Mucopolysaccharidosis type IV

MPS IV is a hereditary disorder. This means that it can be conveyed through the family. If parents have unfunctional copies of genes associated with that condition, each child may develop this disease with a 25% (1/4) chance. Autosomal recessive inheritance

Type A is caused by a defect in the GALNS gene. There is no enzyme called N-acetylgalactosamine-6-sulfatase in type A.

Type B is caused by a defect in the GLB1 gene. Type B patients can not produce sufficient β-galactosidase

The body needs these enzymes to break down long chain sugar molecules called keratan sulfate. In both types, abnormally large amounts of glycosaminoglycans accumulate in the body. This may damage organs

Usually, a urinalysis will be done first. These tests may indicate additional mucopolysaccharides, but they can not determine the specific shape of the MPS

In case of Type A, please try a medicine called Erosulfa alfa (Vimizim) instead of missing enzyme. It is administered intravenously (IV, IV). Please contact the provider for details

In both types, symptoms are handled on occurrence. Spinal fusion surgery can prevent permanent spinal cord injury of people with undeveloped cervical bone

Skeletal problems can cause serious health problems. For example, small bones at the top of the neck slip to damage the spinal cord and cause paralysis. If possible, surgery should be done to solve these problems.

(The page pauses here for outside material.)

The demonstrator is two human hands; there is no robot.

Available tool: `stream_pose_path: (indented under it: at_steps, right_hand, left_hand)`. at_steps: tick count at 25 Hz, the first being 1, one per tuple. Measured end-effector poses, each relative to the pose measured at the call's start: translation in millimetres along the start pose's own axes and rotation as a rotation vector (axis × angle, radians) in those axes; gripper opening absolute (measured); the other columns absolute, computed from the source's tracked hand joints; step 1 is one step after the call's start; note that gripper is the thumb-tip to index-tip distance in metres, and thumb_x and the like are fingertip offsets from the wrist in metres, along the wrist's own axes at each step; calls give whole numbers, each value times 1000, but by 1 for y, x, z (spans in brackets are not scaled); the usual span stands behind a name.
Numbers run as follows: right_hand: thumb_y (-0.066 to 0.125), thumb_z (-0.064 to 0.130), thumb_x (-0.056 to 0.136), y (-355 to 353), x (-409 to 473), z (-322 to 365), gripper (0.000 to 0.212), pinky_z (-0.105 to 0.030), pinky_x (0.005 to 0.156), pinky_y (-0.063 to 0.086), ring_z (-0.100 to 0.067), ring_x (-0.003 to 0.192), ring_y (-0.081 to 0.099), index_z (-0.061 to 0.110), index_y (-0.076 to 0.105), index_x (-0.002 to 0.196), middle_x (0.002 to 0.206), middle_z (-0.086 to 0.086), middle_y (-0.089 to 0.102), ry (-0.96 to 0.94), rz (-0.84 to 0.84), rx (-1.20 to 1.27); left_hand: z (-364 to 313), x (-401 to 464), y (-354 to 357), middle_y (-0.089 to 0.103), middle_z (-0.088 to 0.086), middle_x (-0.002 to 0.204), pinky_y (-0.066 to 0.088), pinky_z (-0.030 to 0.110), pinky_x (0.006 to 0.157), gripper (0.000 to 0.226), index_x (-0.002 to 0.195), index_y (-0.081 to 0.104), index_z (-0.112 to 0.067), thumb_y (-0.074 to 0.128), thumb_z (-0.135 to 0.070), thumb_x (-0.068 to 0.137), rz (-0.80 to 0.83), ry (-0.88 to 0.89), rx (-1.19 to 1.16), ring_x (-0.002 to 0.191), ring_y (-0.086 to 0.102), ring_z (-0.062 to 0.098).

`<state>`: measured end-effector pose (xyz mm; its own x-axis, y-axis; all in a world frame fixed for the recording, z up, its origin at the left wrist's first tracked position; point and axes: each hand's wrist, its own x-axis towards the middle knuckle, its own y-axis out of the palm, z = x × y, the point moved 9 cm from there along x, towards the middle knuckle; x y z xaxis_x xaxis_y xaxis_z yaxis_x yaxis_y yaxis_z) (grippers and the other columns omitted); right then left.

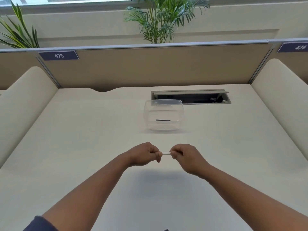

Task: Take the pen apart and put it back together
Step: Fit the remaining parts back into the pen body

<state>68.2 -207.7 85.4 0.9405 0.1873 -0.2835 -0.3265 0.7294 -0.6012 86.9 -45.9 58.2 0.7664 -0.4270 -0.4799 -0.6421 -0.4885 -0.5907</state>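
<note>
both hands meet over the near middle of the desk, each closed around one end of a white pen. the left hand has its fingers curled round the left end, thumb side toward the other hand, and the right hand pinches the right end with curled fingers. only a short white stretch of the pen barrel shows in the gap between the two fists; it lies roughly level, running left to right, held up off the desk surface. whether the pen is in one piece or partly pulled apart inside the hands cannot be told, since both ends are hidden.

both forearms reach in from the lower edge, the left one showing a dark blue sleeve at the elbow. a soft shadow lies on the cream desk under the wrists.

farther back, well apart from the hands, a clear plastic container stands on the desk, and a thin dark rod-like part lies flat inside it. just behind the container an open cable hatch is set into the desk. tan partition panels close off the back, carrying labels 475 and 476. palm plants rise behind the partition under a window.
</note>
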Motion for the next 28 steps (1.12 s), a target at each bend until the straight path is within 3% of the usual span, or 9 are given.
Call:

Pyeritz RE. In hereditary connective tissue diseases: Goldman L, Schafer AI, editor. Goldman Sachs Medicine. 25th Edition Philadelphia, Pennsylvania: Elsevier Saunders; 2016: chapter 260

Spranger JW in mucopolysaccharidosis: Kliegman RM, Stanton BF, St Geme JW, Schor NF, editor. Nelson pediatric textbook. The 20th Edition Philadelphia, PA: Elsevier, 2016: Chapter 88

Reis JE. With mucopolysaccharide accumulation disease: Rimoin D, Korf B, editor. Emery and Rimoin's Principles and Practice in Medical Genetics 6th Edition Philadelphia, Pennsylvania: Elsevier; 2013: Chapter 102

Morquio syndrome (mucopolysaccharidosis IV A and B) is characterized by degradation of keratan sulfate, N-acetylgalactosamine-6-sulfate sulfatase (GALNS gene) deficiency in MPS IV or MPS IV β- galactosidase (GLB 1 gene) not exist. B, and urine contains excess keratin sulfate and chondroitin sulfate. Affected patients are associated with flat, flat vertebral body features, wedge shaped vertebral bodies, osteophyse dysplasia, and systemic osteoporosis. There are usually significantly shortened fuselages with kyphosis and limb shortening and valgus (Figures 6-31 to 6-33). Tooth dysplasia may occur and is an important feature to be recognized. Unlike other types of MPS, Morquio patients do not have rough facial features or mental retardation

Morquio syndrome (called mucopolysaccharidosis IV, MPS IV, Morquio-Brailsford syndrome or Morquio) is a rare metabolic disorder in which the body can not handle certain types of mucopolysaccharides (long chain sugar molecules). The body functions as a lubricant and shock absorber. This congenital deficiency is an autosomal recessive inheritance and is therefore a commonly inherited lysosomal storage disease. : 544 In the United States, the prevalence of Morquio is estimated to be between 20 and 100,000 births.

This patient suffers from Hunter's syndrome, an extremely rare inherited disorder known as type II mucopolysaccharidoses (MPS 2). Hunter's syndrome causes hypoplasia, malformations and premature death. The most important thing a clinician can do is to identify the symptoms of the disease and introduce the patient for further evaluation. Like most rare illnesses, patient diagnosis is often long and annoying. On average, patients with rare illness examined seven experts before being correctly diagnosed. Grand Rounds aims to solve this problem by introducing rare diseases such as Hunter's syndrome to over 1 million health care workers on the platform of Figure 1.